On the upside, she supposed, was that after twelve years of doing her column, any tendency she might’ve had to take her career for granted was gone. She would be returning with renewed appreciation for every letter she read and every piece of advice she offered.
Feeling a bit less glum, Shelby swallowed the last of the wine, set the glass on the antique marble-topped nightstand, and reached to turn off the lamp just as a car door slammed in the driveway at the bottom of the hill.
That would be Sam dropping off Callahan. A quick glance at the clock told her that Michael Rainbow Callahan was twenty minutes shy of turning into a pumpkin at the stroke of midnight. Then she wondered what the two of them had talked about over their beers.
Well, two guesses what Sam had said about Shelby, the Evil Buttinski, and how she’d altered the course of his life with her “good” advice to Beth. She was surprised he’d been civil to her this afternoon, considering the grudge he bore her for something that really wasn’t her fault. After all, Sam was the one who’d immediately gotten married to that bimbo in Georgia and had put an end to any future plans with Beth.
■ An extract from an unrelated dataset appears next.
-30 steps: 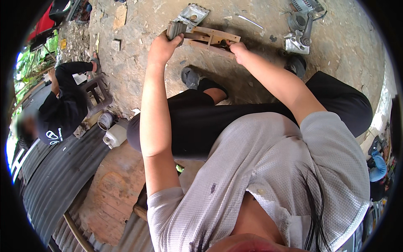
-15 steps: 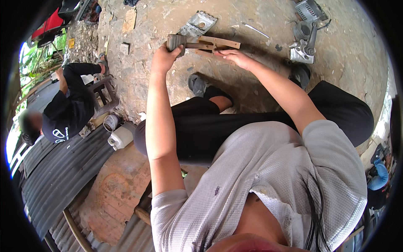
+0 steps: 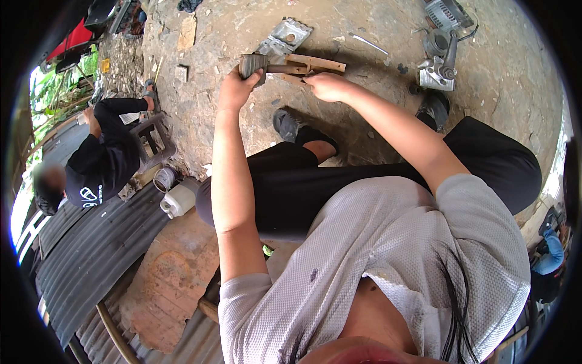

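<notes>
My left hand point(image 3: 238, 88) is wrapped round a grey-brown wooden block point(image 3: 254, 65), its thumb on the near side. From the block a brown wooden bar point(image 3: 284, 68) runs right to a tan wooden frame point(image 3: 318, 62) of narrow slats. At the near side of this frame my right hand point(image 3: 327, 86) is closed, thumb and fingers pinched against it; the fingertips are partly hidden. Just beyond the bar, a silver metal plate with a hole point(image 3: 288, 35) lies on the ground.
Metal machine parts point(image 3: 438, 73) and a grey finned housing point(image 3: 445, 15) lie at the far right, near a thin white rod point(image 3: 368, 42). On the left another person point(image 3: 100, 151) sits by a stool point(image 3: 154, 139). A white jug point(image 3: 177, 200) stands beside corrugated sheets point(image 3: 103, 242).
My right hand has shifted slightly left, and its fingers have gone from stretched out to curled in a pinch. My left hand keeps its hold on the block.
</notes>
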`<state>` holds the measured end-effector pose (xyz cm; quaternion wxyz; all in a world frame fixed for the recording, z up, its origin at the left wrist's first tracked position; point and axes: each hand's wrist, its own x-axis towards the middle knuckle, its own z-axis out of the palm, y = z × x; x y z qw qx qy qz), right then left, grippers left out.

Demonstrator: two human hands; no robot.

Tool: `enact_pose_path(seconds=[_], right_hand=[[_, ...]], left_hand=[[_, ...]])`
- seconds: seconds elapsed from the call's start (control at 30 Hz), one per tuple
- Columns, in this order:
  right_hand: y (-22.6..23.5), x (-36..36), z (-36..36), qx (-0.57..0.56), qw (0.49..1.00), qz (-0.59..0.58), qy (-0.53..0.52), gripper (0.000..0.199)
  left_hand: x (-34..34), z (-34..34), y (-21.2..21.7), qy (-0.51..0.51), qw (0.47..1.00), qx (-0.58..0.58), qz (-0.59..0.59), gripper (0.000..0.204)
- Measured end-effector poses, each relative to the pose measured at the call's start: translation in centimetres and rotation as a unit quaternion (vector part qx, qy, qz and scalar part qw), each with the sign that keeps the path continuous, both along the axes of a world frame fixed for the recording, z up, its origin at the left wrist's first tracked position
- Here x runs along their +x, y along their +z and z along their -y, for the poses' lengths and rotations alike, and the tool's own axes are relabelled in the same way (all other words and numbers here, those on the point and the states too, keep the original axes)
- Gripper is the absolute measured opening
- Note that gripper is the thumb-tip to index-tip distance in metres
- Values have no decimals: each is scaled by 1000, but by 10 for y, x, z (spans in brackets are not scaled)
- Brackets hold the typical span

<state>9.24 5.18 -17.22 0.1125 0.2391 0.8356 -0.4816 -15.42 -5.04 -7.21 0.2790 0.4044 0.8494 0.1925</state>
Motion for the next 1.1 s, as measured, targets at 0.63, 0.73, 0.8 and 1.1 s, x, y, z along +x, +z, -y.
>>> enact_pose_path(seconds=[0.63,0.73,0.8,1.1], right_hand=[[-77,40,-17,-318,937,-113,-86,53],[-87,39,-18,-215,967,-124,-53,60],[-81,41,-13,-168,976,-123,-71,65],[-76,77,-33,-114,988,-101,39,46]], left_hand=[[-2,-5,8,13,999,-22,31,54],[-14,2,-2,8,999,-28,29,56],[-16,6,1,-3,998,-56,-4,55],[-9,11,4,30,999,-43,-16,61]])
Of course, he was single now, wasn’t he? And so was Beth. There was still time to fix things, to repair the damage she had done. If she could only get the two of them together and...
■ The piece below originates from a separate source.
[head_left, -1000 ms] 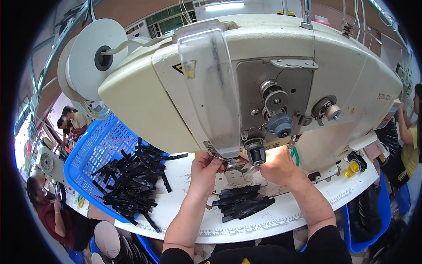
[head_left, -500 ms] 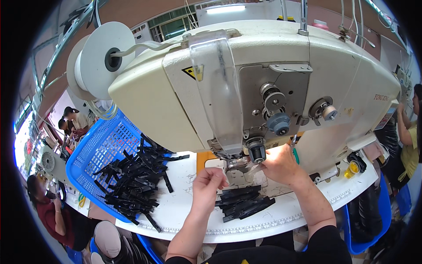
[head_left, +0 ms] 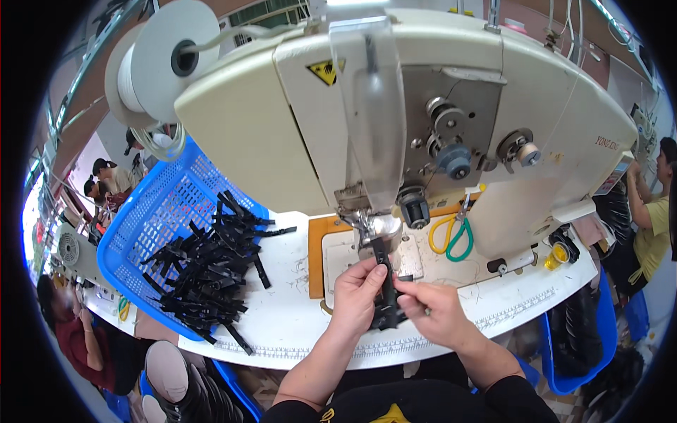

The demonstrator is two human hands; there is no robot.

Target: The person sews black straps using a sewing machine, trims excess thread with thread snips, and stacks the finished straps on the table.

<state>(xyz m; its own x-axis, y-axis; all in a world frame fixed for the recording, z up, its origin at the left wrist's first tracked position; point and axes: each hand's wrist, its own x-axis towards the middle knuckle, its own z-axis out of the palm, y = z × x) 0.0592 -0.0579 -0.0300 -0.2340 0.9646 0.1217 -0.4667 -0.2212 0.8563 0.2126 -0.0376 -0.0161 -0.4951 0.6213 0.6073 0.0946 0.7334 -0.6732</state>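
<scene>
Broadly, a cream sewing machine (head_left: 233, 120) fills the upper middle, standing over a white table (head_left: 285, 278) with a ruler scale along its near edge. A blue perforated basket (head_left: 123, 243) sits tilted at the table's left, and a heap of black strips (head_left: 204, 278) lies in it, some ends jutting past its rim. Above the basket, a white spool (head_left: 151, 70) is mounted at the machine's left end. Below the needle area, the left hand (head_left: 358, 290) has its thumb and fingers pinched together on a black strip (head_left: 385, 271), whose far end reaches the metal presser foot (head_left: 381, 227); whether it lies under the foot cannot be told. The right hand (head_left: 438, 310) is curled narrow, fingertips at the strip's right edge; whether they grip it is unclear, and a small pale thing shows by the fingers, too small to identify. Scissors (head_left: 462, 217) with yellow and green handles rest right of the foot, well apart from both hands.
</scene>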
Oh, wait—wait a minute—hold the phone—why hadn’t she thought of this before? Next Saturday would be Halloween, which meant that Masque was coming up. Masque, with the entire town in attendance and in disguise. Even a flock of summer people made it a habit to come back at Halloween for the festivities. It was the only time her parents had ever brought their daughters back here after the summer was over. To participate in Masque, the celebration founded by Orvis Shelby, Jr., half a million years ago.